_Task statement_. Your task is to retype every entry exactly, omitting nothing.

..........

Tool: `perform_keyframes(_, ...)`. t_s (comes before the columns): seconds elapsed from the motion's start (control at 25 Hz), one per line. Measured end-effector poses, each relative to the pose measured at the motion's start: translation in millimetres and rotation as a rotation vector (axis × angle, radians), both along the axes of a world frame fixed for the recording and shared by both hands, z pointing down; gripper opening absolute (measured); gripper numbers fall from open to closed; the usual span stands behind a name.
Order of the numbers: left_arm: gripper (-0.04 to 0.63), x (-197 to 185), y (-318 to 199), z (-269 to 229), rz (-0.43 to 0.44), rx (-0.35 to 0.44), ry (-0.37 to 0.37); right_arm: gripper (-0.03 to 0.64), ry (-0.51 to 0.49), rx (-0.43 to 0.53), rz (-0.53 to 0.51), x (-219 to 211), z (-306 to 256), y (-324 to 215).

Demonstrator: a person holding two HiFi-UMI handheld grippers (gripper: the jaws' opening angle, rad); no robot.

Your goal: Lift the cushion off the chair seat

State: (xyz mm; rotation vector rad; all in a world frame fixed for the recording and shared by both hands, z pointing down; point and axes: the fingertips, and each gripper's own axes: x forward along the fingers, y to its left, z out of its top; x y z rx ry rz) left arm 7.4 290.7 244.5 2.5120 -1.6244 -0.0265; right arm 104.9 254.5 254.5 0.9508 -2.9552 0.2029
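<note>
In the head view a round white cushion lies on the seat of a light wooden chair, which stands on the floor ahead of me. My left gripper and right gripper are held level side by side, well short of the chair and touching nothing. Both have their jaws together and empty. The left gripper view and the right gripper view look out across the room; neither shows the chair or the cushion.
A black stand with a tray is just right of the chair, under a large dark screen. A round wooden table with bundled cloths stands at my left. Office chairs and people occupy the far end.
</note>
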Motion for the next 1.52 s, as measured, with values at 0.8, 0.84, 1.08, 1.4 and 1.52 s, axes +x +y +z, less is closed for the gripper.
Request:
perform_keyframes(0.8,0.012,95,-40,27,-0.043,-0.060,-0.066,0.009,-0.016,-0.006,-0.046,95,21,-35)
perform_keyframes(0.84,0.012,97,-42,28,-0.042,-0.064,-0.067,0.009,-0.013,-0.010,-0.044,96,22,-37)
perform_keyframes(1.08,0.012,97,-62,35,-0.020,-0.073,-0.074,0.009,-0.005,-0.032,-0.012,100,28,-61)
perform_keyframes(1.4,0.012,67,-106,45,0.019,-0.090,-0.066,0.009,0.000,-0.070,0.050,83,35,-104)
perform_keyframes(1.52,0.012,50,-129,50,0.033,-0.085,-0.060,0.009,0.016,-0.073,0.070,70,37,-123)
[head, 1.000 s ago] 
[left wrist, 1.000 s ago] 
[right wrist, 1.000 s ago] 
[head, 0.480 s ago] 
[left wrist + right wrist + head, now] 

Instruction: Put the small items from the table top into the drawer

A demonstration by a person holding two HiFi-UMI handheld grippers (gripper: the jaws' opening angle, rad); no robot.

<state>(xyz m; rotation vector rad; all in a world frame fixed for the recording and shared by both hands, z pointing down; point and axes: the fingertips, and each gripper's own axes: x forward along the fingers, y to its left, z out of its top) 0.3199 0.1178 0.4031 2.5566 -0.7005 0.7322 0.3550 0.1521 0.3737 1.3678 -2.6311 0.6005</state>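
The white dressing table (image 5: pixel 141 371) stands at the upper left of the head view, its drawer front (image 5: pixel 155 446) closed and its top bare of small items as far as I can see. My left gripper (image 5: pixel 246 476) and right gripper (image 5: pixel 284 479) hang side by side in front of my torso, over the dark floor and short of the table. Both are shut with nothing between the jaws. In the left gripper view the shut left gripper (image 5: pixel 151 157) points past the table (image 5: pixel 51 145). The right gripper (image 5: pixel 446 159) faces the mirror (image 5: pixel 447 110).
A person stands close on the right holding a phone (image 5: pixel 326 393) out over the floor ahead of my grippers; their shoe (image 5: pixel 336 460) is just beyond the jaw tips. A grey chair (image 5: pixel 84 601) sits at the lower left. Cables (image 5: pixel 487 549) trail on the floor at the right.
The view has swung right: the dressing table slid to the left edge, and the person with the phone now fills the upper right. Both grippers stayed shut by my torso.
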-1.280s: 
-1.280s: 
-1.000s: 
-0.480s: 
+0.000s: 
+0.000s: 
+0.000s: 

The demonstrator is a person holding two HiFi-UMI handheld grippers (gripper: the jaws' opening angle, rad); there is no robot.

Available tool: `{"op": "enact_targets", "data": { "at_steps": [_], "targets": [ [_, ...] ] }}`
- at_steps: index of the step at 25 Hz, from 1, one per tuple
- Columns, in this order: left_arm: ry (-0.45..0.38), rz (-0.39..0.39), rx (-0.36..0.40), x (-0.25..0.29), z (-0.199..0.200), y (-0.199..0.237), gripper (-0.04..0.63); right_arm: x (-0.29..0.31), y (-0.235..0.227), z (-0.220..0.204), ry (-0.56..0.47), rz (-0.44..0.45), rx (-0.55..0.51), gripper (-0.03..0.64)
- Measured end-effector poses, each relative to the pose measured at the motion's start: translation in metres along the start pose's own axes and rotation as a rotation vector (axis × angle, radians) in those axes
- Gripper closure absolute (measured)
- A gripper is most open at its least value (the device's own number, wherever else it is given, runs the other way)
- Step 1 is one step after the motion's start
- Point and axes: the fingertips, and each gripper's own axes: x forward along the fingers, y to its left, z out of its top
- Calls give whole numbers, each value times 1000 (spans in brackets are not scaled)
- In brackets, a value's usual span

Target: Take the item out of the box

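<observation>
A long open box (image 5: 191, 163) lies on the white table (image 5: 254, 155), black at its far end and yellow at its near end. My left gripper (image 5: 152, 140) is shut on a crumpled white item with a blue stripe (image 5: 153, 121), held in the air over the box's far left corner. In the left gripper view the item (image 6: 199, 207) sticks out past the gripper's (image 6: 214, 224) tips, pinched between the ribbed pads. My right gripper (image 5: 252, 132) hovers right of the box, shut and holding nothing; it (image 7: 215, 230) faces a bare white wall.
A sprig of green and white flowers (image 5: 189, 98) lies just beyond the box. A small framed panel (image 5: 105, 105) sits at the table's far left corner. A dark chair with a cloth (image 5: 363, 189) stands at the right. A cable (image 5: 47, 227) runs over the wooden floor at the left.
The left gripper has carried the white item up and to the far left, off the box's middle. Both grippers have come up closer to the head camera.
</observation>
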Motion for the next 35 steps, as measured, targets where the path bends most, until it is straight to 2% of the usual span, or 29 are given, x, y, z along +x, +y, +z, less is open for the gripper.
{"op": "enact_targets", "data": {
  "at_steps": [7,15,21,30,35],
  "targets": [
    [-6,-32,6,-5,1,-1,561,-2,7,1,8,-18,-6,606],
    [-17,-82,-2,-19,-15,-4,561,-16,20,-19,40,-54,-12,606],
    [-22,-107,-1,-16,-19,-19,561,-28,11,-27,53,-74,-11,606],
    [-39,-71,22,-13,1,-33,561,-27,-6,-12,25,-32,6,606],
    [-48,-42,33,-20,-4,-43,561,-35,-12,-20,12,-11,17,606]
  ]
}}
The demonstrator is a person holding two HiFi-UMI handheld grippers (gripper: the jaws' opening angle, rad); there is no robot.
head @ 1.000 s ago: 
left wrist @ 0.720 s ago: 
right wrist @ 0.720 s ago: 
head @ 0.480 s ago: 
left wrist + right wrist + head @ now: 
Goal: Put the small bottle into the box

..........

_Expected answer_.
Tool: `perform_keyframes(_, ...)`. t_s (comes before the columns): seconds elapsed from the motion's start (control at 25 Hz), one per line. Measured end-effector poses, each relative to the pose measured at the motion's start: translation in millimetres and rotation as a rotation vector (axis × angle, radians), both along the axes of a world frame fixed for the recording and shared by both hands, z pointing down; gripper opening absolute (measured); gripper numbers fall from open to closed; the usual span stands behind a name.
Order of the numbers: left_arm: gripper (-0.04 to 0.63), x (-197 to 185), y (-318 to 199), z (-269 to 229), rz (-0.43 to 0.44), rx (-0.35 to 0.44), ry (-0.37 to 0.37); right_arm: gripper (-0.03 to 0.64), ry (-0.51 to 0.49), rx (-0.43 to 0.53), rz (-0.53 to 0.51), x (-219 to 211), z (-306 to 256), y (-324 to 215).

Demonstrator: a person holding two HiFi-UMI handheld grippers (gripper: the jaws' opening angle, rad); no robot.

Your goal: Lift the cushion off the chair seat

State: (xyz mm; rotation vector rad; all in a world frame fixed for the recording and shared by both hands, z pointing down; point and axes: the fingertips, and each gripper's own axes: x forward along the fingers, y to its left, z out of its top; x y z rx ry rz) left arm 7.4 290.7 244.5 2.5120 -1.6244 -0.0265; right arm 104.9 254.5 254.5 0.9508 -2.9552 0.2029
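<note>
In the head view a round white cushion lies on the seat of a light wooden chair, which stands on the floor ahead of me. My left gripper and right gripper are held level side by side, well short of the chair and touching nothing. Both have their jaws together and empty. The left gripper view and the right gripper view look out across the room; neither shows the chair or the cushion.
A black stand with a tray is just right of the chair, under a large dark screen. A round wooden table with bundled cloths stands at my left. Office chairs and people occupy the far end.
</note>
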Motion for the next 1.52 s, as measured, with values at 0.8, 0.84, 1.08, 1.4 and 1.52 s, axes +x +y +z, less is closed for the gripper.
Request:
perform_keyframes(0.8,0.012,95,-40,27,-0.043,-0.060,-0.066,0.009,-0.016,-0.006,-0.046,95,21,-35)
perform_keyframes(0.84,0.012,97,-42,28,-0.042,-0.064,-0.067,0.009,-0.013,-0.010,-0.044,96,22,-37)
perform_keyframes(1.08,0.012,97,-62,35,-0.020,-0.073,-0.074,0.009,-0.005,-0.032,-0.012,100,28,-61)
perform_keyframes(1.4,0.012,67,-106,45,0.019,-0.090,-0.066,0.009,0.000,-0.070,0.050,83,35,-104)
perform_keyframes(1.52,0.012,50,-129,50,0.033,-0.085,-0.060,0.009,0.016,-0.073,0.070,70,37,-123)
[head, 1.000 s ago] 
[left wrist, 1.000 s ago] 
[right wrist, 1.000 s ago] 
[head, 0.480 s ago] 
[left wrist + right wrist + head, now] 

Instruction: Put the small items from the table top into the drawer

A demonstration by a person holding two HiFi-UMI handheld grippers (gripper: the jaws' opening angle, rad); no robot.

<state>(xyz m; rotation vector rad; all in a world frame fixed for the recording and shared by both hands, z pointing down; point and axes: the fingertips, and each gripper's own axes: x forward along the fingers, y to its left, z out of its top) 0.3199 0.1178 0.4031 2.5566 -0.7005 0.7322 0.3550 0.1521 0.3737 1.3678 -2.6311 0.6005</state>
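The white dressing table (image 5: pixel 141 371) stands at the upper left of the head view, its drawer front (image 5: pixel 155 446) closed and its top bare of small items as far as I can see. My left gripper (image 5: pixel 246 476) and right gripper (image 5: pixel 284 479) hang side by side in front of my torso, over the dark floor and short of the table. Both are shut with nothing between the jaws. In the left gripper view the shut left gripper (image 5: pixel 151 157) points past the table (image 5: pixel 51 145). The right gripper (image 5: pixel 446 159) faces the mirror (image 5: pixel 447 110).
A person stands close on the right holding a phone (image 5: pixel 326 393) out over the floor ahead of my grippers; their shoe (image 5: pixel 336 460) is just beyond the jaw tips. A grey chair (image 5: pixel 84 601) sits at the lower left. Cables (image 5: pixel 487 549) trail on the floor at the right.
The view has swung right: the dressing table slid to the left edge, and the person with the phone now fills the upper right. Both grippers stayed shut by my torso.
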-1.280s: 
-1.280s: 
-1.000s: 
-0.480s: 
+0.000s: 
+0.000s: 
+0.000s: 

The demonstrator is a person holding two HiFi-UMI handheld grippers (gripper: the jaws' opening angle, rad); there is no robot.

Available tool: `{"op": "enact_targets", "data": { "at_steps": [_], "targets": [ [_, ...] ] }}`
- at_steps: index of the step at 25 Hz, from 1, one per tuple
- Columns, in this order: left_arm: ry (-0.45..0.38), rz (-0.39..0.39), rx (-0.36..0.40), x (-0.25..0.29), z (-0.199..0.200), y (-0.199..0.237), gripper (-0.04..0.63); right_arm: x (-0.29..0.31), y (-0.235..0.227), z (-0.220..0.204), ry (-0.56..0.47), rz (-0.44..0.45), rx (-0.55..0.51), gripper (-0.03..0.64)
- Measured end-effector poses, each relative to the pose measured at the motion's start: translation in metres along the start pose's own axes and rotation as a rotation vector (axis × angle, radians) in those axes
- Gripper closure absolute (measured)
- A gripper is most open at its least value (the device's own number, wherever else it is given, runs the other way)
- Step 1 is one step after the motion's start
- Point and axes: the fingertips, and each gripper's own axes: x forward along the fingers, y to its left, z out of its top
- Calls give whole numbers, each value times 1000 (spans in brackets are not scaled)
- In brackets, a value's usual span

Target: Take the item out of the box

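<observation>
A long open box (image 5: 191, 163) lies on the white table (image 5: 254, 155), black at its far end and yellow at its near end. My left gripper (image 5: 152, 140) is shut on a crumpled white item with a blue stripe (image 5: 153, 121), held in the air over the box's far left corner. In the left gripper view the item (image 6: 199, 207) sticks out past the gripper's (image 6: 214, 224) tips, pinched between the ribbed pads. My right gripper (image 5: 252, 132) hovers right of the box, shut and holding nothing; it (image 7: 215, 230) faces a bare white wall.
A sprig of green and white flowers (image 5: 189, 98) lies just beyond the box. A small framed panel (image 5: 105, 105) sits at the table's far left corner. A dark chair with a cloth (image 5: 363, 189) stands at the right. A cable (image 5: 47, 227) runs over the wooden floor at the left.
The left gripper has carried the white item up and to the far left, off the box's middle. Both grippers have come up closer to the head camera.
</observation>
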Motion for the next 35 steps, as measured, targets where the path bends most, until it is straight to 2% of the usual span, or 29 are given, x, y, z along +x, +y, +z, less is open for the gripper.
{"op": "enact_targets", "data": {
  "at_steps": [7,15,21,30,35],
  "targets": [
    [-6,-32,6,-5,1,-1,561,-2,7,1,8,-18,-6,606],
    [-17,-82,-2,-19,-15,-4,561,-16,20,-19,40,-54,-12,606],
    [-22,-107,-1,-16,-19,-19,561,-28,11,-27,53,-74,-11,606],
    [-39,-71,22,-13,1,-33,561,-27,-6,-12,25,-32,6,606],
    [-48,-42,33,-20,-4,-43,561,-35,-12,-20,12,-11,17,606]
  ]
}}
The demonstrator is a person holding two HiFi-UMI handheld grippers (gripper: the jaws' opening angle, rad); there is no robot.
head @ 1.000 s ago: 
left wrist @ 0.720 s ago: 
right wrist @ 0.720 s ago: 
head @ 0.480 s ago: 
left wrist + right wrist + head @ now: 
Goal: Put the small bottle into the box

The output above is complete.